Ao lermos a crónica de MST conseguimos retirar, em síntese, que este teve a capacidade admirável de, através de uma entrevista do Dr. António Martins que o próprio MST qualifica como "breve", concluir, sem antecipada margem para dúvidas, que estamos a caminho do radicalismo extremo, que foi emitida uma declaração de guerra ao poder político, que o que nos preocupa é o facto (consumado) de juristas de reconhecido mérito poderem aceder ao STJ, que sacrificamos com o nosso sagrado direito à impunidade os direitos constitucionais absolutos dos cidadãos, terminando a citada crónica com a expressão de um sentido lamento por o Sr. Primeiro Ministro não levar em frente a tarefa de nos pôr no nosso lugar e continuar a reforma da Justiça, que se infere ser uma reforma contrária à nossa vontade.

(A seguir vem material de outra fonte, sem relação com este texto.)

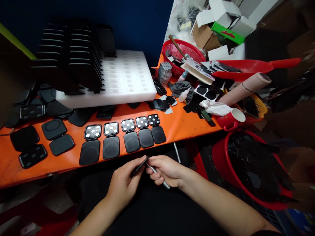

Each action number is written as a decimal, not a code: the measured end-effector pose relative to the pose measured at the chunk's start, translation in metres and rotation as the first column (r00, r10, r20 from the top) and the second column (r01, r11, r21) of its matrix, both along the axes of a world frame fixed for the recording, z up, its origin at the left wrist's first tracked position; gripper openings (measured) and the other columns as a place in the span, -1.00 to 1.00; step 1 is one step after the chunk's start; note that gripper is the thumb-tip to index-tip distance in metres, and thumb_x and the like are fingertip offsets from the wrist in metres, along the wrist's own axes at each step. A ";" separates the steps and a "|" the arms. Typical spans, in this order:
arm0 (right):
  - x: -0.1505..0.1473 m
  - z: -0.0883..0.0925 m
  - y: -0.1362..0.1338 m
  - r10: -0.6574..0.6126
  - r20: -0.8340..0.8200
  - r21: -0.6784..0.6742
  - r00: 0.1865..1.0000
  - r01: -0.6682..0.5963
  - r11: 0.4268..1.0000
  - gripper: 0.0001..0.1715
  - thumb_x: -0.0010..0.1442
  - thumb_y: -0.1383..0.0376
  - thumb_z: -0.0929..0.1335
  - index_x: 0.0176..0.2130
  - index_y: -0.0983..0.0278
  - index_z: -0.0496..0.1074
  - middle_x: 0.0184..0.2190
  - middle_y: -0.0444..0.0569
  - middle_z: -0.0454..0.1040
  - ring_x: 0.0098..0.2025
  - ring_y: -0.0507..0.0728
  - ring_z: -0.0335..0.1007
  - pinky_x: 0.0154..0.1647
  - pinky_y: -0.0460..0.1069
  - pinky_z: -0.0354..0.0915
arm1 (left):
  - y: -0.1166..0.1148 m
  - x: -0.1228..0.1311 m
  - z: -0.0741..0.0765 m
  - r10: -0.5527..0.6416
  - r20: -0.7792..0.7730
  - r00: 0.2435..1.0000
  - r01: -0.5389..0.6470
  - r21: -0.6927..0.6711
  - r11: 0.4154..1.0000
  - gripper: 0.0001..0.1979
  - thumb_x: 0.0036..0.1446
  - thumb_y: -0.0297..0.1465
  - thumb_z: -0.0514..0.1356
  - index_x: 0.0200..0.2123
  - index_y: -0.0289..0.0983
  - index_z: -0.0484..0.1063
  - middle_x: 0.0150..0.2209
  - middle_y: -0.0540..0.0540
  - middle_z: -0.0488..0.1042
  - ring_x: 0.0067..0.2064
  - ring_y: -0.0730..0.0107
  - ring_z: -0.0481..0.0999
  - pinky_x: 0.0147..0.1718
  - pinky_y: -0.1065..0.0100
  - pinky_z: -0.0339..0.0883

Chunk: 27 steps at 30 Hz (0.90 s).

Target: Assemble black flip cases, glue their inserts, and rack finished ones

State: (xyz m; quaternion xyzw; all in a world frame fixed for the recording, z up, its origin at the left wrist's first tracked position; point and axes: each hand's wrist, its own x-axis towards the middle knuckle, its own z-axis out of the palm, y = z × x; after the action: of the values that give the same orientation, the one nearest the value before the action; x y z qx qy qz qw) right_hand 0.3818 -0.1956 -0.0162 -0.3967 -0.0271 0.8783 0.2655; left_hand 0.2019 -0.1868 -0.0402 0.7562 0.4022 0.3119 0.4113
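Note:
My left hand is closed around a thin black plate, held tilted below the table's front edge. My right hand grips a slim silver metal tool with a knurled handle; its upper end meets the plate's edge, and its tip is hidden. Just beyond my hands, a row of hinged black two-panel pieces lies unfolded on the orange table. Their upper panels carry round white dots, while the lower ones are plain with a faint ring. Further left sit more hinged pieces, one with dark dots.
Upright black panels stand in a white foam block at the back. To the right are a red basket, a red dustpan, small bottles and a red mug. A red tub of black parts stands below.

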 end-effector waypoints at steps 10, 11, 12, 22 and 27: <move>0.011 0.003 -0.004 -0.170 0.002 -0.070 0.986 0.169 0.983 -0.72 0.20 0.16 0.21 -0.46 0.28 0.23 -0.69 -0.26 0.12 -0.74 -0.12 -0.12 -0.72 -0.17 -0.24 | 0.006 0.021 0.007 -0.122 0.167 0.978 0.120 0.022 0.993 -0.62 0.14 -0.53 0.11 0.02 -0.13 0.37 -0.05 -0.09 0.51 -0.03 0.30 0.50 -0.06 0.34 0.36; 0.014 0.004 -0.004 -0.163 0.047 -0.008 0.985 0.164 0.986 -0.69 0.19 0.13 0.22 -0.47 0.28 0.23 -0.69 -0.27 0.10 -0.74 -0.12 -0.14 -0.72 -0.17 -0.24 | 0.009 0.025 0.008 -0.104 0.185 0.977 0.110 -0.024 0.994 -0.67 0.15 -0.50 0.11 -0.02 -0.15 0.40 -0.07 -0.10 0.53 -0.05 0.29 0.51 -0.07 0.33 0.37; 0.018 0.005 -0.005 -0.158 0.121 0.091 0.980 0.148 0.985 -0.68 0.18 0.10 0.23 -0.47 0.28 0.24 -0.69 -0.27 0.09 -0.73 -0.11 -0.16 -0.71 -0.16 -0.23 | 0.013 0.030 0.009 -0.055 0.200 0.978 0.075 -0.094 0.993 -0.72 0.15 -0.46 0.11 -0.06 -0.17 0.42 -0.12 -0.10 0.54 -0.09 0.29 0.53 -0.10 0.32 0.38; 0.083 -0.013 0.003 -0.393 0.810 0.562 0.435 -0.384 0.733 -0.74 0.08 0.11 0.34 -0.34 0.27 0.33 -0.47 -0.16 0.29 -0.41 0.02 0.20 -0.36 -0.09 0.14 | 0.081 0.099 0.003 0.089 0.247 0.965 0.050 -0.506 0.861 -0.61 0.17 -0.18 0.04 -0.05 -0.33 0.25 -0.19 -0.20 0.53 -0.28 0.24 0.57 -0.44 0.32 0.43; 0.114 -0.023 0.025 -0.354 0.849 0.512 0.393 -0.440 0.738 -0.62 0.16 0.03 0.23 -0.44 0.29 0.26 -0.52 -0.16 0.26 -0.46 0.01 0.17 -0.41 -0.10 0.14 | 0.099 0.119 -0.012 0.021 0.176 0.984 0.035 -0.310 0.950 -0.55 0.14 -0.28 0.08 0.09 -0.32 0.21 0.05 -0.30 0.40 0.05 0.11 0.41 -0.04 0.07 0.30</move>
State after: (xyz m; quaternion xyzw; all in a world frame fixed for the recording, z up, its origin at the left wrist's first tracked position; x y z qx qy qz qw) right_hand 0.4961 -0.1706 -0.0396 -0.6852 -0.4947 0.4406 0.3028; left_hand 0.3212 -0.0873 -0.0517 0.6523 0.4057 0.3088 0.5608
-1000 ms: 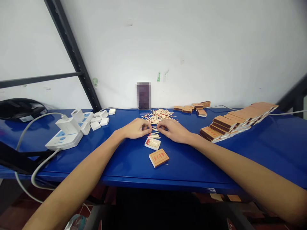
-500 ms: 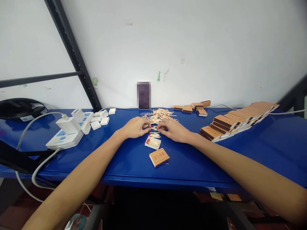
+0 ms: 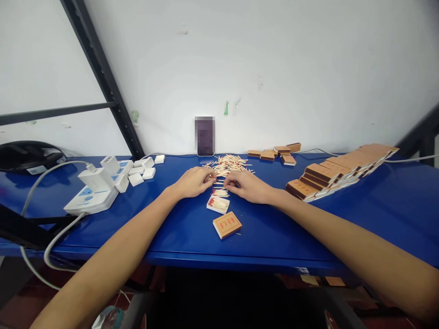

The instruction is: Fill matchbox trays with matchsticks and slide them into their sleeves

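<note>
My left hand (image 3: 197,181) and my right hand (image 3: 247,185) face each other at the near edge of a loose heap of matches (image 3: 230,163). The fingers of both are curled with the tips drawn together; whatever lies between them is too small to make out. A few matches lie in the narrow gap between the hands. Just nearer is a small row of red-tipped matches (image 3: 220,193). Below it sits an open white matchbox tray (image 3: 224,210) with matches in it. A brown matchbox cover (image 3: 227,224) with red lettering lies closest to me.
Stacked matchboxes (image 3: 322,171) stand in steps on the right of the blue table (image 3: 267,242). Several more matchboxes (image 3: 274,152) lie by the wall. A dark-screened device (image 3: 206,137) leans there. At left are a power strip (image 3: 92,198), white blocks (image 3: 142,170) and cables.
Both hands stay by the heap, with only small finger movements. My left fingertips have drawn slightly closer together. The whole view has shifted a little.
</note>
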`<act>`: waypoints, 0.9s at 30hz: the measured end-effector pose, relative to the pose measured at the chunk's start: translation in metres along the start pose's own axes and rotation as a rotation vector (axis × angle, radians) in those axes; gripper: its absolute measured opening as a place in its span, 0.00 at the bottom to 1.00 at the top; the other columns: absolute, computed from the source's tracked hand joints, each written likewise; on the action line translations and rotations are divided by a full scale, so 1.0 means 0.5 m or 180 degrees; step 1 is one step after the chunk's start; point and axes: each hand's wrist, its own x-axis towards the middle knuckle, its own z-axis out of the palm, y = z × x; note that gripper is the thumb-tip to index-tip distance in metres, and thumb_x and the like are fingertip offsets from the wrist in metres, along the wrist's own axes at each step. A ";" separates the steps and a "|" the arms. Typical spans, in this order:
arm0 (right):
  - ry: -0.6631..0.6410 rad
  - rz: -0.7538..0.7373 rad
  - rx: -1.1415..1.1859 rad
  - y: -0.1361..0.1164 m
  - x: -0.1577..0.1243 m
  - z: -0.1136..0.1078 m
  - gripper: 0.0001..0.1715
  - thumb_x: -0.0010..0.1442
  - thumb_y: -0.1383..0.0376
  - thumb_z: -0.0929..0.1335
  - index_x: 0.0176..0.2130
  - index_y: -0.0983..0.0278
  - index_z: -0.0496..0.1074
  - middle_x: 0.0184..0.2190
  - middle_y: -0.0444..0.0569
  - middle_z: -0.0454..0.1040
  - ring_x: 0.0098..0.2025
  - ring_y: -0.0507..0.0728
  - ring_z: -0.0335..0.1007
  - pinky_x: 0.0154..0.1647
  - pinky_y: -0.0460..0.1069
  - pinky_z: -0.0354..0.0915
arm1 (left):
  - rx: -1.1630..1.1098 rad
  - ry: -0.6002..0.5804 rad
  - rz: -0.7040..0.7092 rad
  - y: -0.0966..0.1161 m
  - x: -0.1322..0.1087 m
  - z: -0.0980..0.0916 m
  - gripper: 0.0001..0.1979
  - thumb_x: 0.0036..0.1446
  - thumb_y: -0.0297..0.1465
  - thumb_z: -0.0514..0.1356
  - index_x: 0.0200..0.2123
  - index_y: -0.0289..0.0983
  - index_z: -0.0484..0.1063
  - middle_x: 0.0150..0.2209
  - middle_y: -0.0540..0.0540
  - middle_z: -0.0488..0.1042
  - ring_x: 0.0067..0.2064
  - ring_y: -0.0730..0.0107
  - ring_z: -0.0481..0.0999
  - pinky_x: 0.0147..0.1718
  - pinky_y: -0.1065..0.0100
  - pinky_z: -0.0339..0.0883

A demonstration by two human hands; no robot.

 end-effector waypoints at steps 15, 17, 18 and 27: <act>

Crê-se que só falta assumir que o caminho da reforma da Justiça passa por terminar de vez com esta classe de corporativistas, cegos e surdos aos ventos da mudança, e substitui-la por outra, que exija menos e faça mais.

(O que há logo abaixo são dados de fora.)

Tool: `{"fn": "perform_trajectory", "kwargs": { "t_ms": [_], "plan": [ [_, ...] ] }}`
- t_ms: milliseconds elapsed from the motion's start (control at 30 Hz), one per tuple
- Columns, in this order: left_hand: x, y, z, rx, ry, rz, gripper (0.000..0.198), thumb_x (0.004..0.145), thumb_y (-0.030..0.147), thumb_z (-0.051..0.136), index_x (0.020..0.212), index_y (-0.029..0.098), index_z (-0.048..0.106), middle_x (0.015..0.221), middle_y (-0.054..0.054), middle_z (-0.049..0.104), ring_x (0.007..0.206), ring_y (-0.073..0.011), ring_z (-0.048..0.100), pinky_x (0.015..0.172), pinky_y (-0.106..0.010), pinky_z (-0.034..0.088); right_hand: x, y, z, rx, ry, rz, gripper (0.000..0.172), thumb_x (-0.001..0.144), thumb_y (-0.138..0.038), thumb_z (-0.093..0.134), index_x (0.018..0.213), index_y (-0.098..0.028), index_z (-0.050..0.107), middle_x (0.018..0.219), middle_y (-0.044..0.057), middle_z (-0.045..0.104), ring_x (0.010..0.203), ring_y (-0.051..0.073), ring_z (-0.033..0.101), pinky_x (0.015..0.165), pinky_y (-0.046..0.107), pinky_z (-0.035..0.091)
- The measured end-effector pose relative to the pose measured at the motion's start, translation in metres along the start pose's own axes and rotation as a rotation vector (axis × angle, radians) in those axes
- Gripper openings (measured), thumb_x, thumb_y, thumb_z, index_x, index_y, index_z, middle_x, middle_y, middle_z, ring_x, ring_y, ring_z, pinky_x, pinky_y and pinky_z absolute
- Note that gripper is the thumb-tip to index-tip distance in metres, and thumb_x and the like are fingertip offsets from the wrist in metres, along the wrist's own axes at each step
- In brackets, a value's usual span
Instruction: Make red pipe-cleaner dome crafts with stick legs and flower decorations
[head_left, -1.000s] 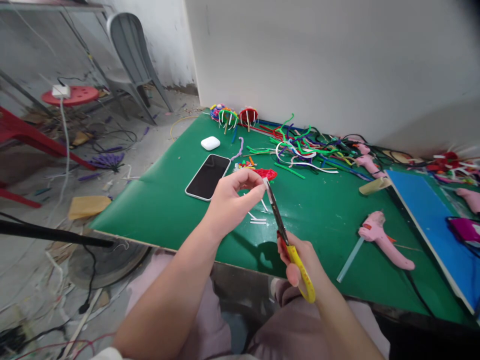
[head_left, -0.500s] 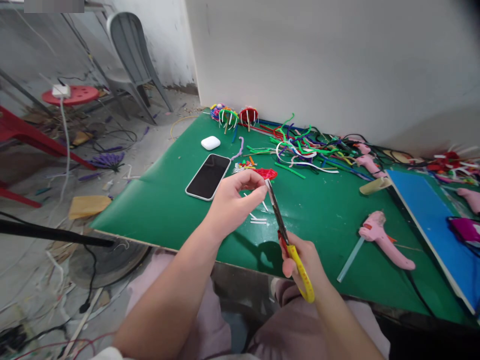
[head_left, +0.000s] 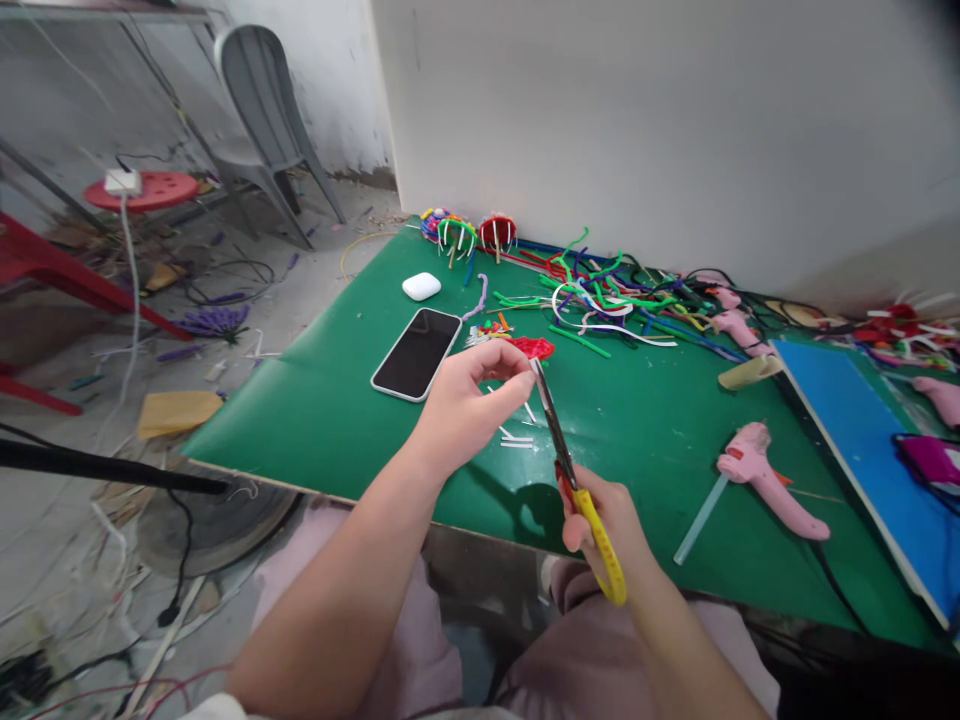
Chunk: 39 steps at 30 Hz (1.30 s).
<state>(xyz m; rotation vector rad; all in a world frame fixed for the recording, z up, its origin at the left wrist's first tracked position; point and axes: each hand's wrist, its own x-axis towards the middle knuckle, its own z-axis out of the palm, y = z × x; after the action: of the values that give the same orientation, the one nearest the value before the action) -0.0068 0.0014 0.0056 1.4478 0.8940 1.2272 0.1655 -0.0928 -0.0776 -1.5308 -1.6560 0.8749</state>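
Gripping yellow-handled scissors [head_left: 562, 450] in the right hand [head_left: 609, 510] over the near part of the green table [head_left: 300, 410], with fingers curled tight around the handles, and aiming the tips at eleven o'clock along a long axis slanting up from five. Tilted almost as a second ago, but showing one right fingertip slightly closer to the pivot. Pinching what looks like a white piece [head_left: 535, 366] at the blade tips between thumb and finger of the left hand [head_left: 469, 395], with white strips [head_left: 517, 445] toward seven, a pink glue gun [head_left: 746, 455] toward four, a phone [head_left: 417, 354] toward nine and a red piece [head_left: 535, 347] at twelve.
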Motion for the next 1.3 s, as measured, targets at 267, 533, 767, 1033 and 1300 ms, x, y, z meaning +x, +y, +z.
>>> {"fn": "perform_trajectory", "kwargs": {
  "t_ms": [267, 533, 767, 1033, 1300],
  "plan": [
    [-0.0002, 0.0004, -0.0002, 0.014, 0.007, -0.009, 0.006, 0.072, 0.021, 0.06, 0.069, 0.016, 0.058, 0.068, 0.002, 0.057, 0.066, -0.0083, 0.052, 0.065, -0.021, 0.045, 0.0006, 0.0, -0.0001, -0.005, 0.02, -0.01, 0.072, 0.049, -0.09, 0.033, 0.056, -0.019, 0.041, 0.047, -0.007, 0.03, 0.046, 0.008, 0.023, 0.042, 0.023, 0.019],
    [0.0001, 0.0007, 0.0, 0.013, 0.01, -0.011, 0.008, 0.072, 0.023, 0.061, 0.069, 0.016, 0.057, 0.068, 0.002, 0.057, 0.065, -0.0084, 0.052, 0.064, -0.021, 0.045, 0.0014, -0.0017, -0.0001, -0.026, 0.034, -0.021, 0.072, 0.051, -0.091, 0.033, 0.054, -0.019, 0.04, 0.046, -0.006, 0.029, 0.045, 0.008, 0.022, 0.041, 0.023, 0.02],
    [-0.0004, -0.0001, -0.0004, 0.014, -0.005, -0.01, 0.009, 0.073, 0.024, 0.061, 0.07, 0.016, 0.058, 0.069, 0.002, 0.056, 0.067, -0.0082, 0.051, 0.067, -0.021, 0.045, 0.0008, -0.002, -0.0013, -0.038, 0.044, -0.022, 0.072, 0.05, -0.09, 0.034, 0.056, -0.019, 0.04, 0.047, -0.007, 0.029, 0.046, 0.008, 0.023, 0.042, 0.022, 0.021],
    [0.0004, 0.0006, -0.0021, 0.039, 0.024, -0.007, 0.011, 0.074, 0.026, 0.06, 0.07, 0.017, 0.057, 0.069, 0.001, 0.056, 0.066, -0.0089, 0.052, 0.066, -0.022, 0.045, 0.0009, -0.0008, -0.0005, -0.079, 0.07, -0.039, 0.073, 0.05, -0.091, 0.032, 0.056, -0.019, 0.044, 0.045, -0.006, 0.033, 0.045, 0.008, 0.023, 0.041, 0.023, 0.022],
    [0.001, 0.0007, -0.0024, 0.016, 0.015, 0.0, 0.01, 0.073, 0.024, 0.061, 0.069, 0.017, 0.056, 0.068, 0.002, 0.055, 0.066, -0.0083, 0.051, 0.065, -0.021, 0.045, 0.0003, -0.0002, -0.0014, -0.126, 0.037, -0.043, 0.075, 0.05, -0.091, 0.026, 0.06, -0.019, 0.044, 0.046, -0.005, 0.037, 0.044, 0.008, 0.026, 0.042, 0.023, 0.023]
  ]
}}
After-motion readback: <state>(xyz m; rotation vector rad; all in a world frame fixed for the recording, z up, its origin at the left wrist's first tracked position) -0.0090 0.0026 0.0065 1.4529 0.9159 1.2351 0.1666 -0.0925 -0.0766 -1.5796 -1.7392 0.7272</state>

Não é o tema, ou sequer o conteúdo da crónica, o que verdadeiramente me leva a falar deste assunto. De reflectir será antes a necessária ilação que daqui se retira. Se esta é a leitura da realidade feita por uma pessoa a quem são exigíveis especiais conhecimentos e uma preparação cuidada dos assuntos sobre os quais escreve, o que devemos esperar do cidadão comum?
A resposta não é favorável e as melhorias impostas exigem medidas urgentes, que devem ser acompanhadas de algum "marketing" - no bom sentido (não propagandístico) do termo -, que torne a realidade das mudanças que pretendemos ver concretizadas mais acessível aos olhos do cidadão comum, para quem dirigimos os resultados benéficos dessas mesmas mudanças.

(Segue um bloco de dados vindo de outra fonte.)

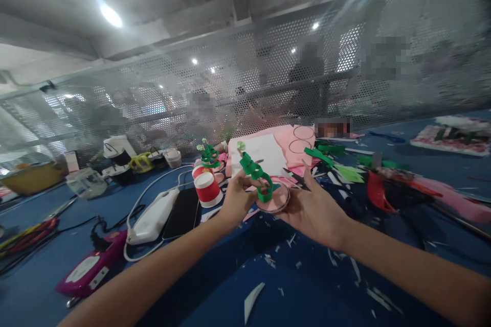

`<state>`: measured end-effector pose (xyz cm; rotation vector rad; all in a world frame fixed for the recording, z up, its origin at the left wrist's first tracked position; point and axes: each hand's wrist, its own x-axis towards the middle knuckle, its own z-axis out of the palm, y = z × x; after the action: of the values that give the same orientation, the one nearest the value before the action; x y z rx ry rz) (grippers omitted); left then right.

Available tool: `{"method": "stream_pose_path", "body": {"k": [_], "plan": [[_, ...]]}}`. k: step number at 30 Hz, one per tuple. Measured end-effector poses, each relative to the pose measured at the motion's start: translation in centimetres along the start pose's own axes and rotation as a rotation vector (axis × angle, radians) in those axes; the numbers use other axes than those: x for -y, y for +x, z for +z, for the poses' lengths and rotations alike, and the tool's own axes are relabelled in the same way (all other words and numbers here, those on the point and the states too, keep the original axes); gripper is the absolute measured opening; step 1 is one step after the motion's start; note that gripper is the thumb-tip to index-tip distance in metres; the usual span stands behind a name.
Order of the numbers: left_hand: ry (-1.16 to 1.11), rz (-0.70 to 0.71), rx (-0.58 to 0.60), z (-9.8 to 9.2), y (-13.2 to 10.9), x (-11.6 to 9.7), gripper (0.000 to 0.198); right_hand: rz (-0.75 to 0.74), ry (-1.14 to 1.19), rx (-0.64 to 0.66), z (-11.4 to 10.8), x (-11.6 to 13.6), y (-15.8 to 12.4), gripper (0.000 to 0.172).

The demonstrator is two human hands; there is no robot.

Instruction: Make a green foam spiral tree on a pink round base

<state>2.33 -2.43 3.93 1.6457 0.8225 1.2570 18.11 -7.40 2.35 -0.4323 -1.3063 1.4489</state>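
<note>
Both hands hold up a small paper craft above the blue table [230, 286]. It is a green paper spiral tree [256, 172] standing on a round pink disc [274, 200]. My left hand [235, 199] pinches the green spiral near its middle. My right hand [312, 203] supports the pink disc from the right, fingers curled under its edge. A second green paper tree [209, 155] stands behind on a red and white paper cup [207, 189].
A white power bank [152, 223] with cable and a black phone [181, 213] lie left. A purple glue gun [90, 271] sits near left. Pink and white sheets [268, 153], green scraps [337, 166] and a red tool [383, 191] lie beyond. Perforated metal screen [268, 71] behind, people beyond it.
</note>
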Motion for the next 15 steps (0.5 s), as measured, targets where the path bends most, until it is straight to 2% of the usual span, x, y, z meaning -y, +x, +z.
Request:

Enquanto não formos capazes de fazer passar a nossa mensagem - o que, obviamente, não se faz num dia -, não teremos qualquer possibilidade de afirmação como homens e mulheres que exercem a sua profissão com reconhecido empenho e sem os tiques de autoritarismo, gosto por férias prolongadas e ânsia de crescente poder que tantas vezes pretendem colar à nossa imagem pública.
Deixo aqui um voto de confiança no ciclo da ASJP que agora se inicia, esperando que não se deixem abalar por estas vozes derrotistas e prossigam com o mesmo entusiasmo com que tomaram a decisão originária de abraçar esta tarefa.

O MST não é um caso de estudo; é um caso perdido.
Quando diz "Se esta é a leitura da realidade feita por uma pessoa a quem são exigíveis especiais conhecimentos e uma preparação cuidada dos assuntos sobre os quais escreve, o que devemos esperar do cidadão comum?" está (estaria) a fazer um racicínio correcto, não fora o facto de estarmos a falar do MST.
No caso dele, é irrelevante se lhe são exigíveis especiais conhecimentos. Sempre será contra...
Daqui a muitos anos, quando a justiça tiver recuperado a sua credibilidade, quando o "cidadão comum" estiver bem informado, ainda andará o MST a verberar os juízes.

Já se escreveu que é mais importante para a saúde de um Estado de direito uma justiça que parece boa mas não é, do que uma justiça que é boa mas não parece.
Dê por onde der, a imegem não é uma das principais áreas de intervenção: é a principal.

O que realmente importa é que os juízes assumam o que de mau existe no seu seio, para que o que há de bom se possa afirmar com segurança e sem suspeições. Enquanto isso não acontecer, estará sempre de um lado a palavra muito lida de um comentador de prestígio e, do lado oposto, a má imagem dos magistrados e da justiça, isto é, será uma batalha perdida.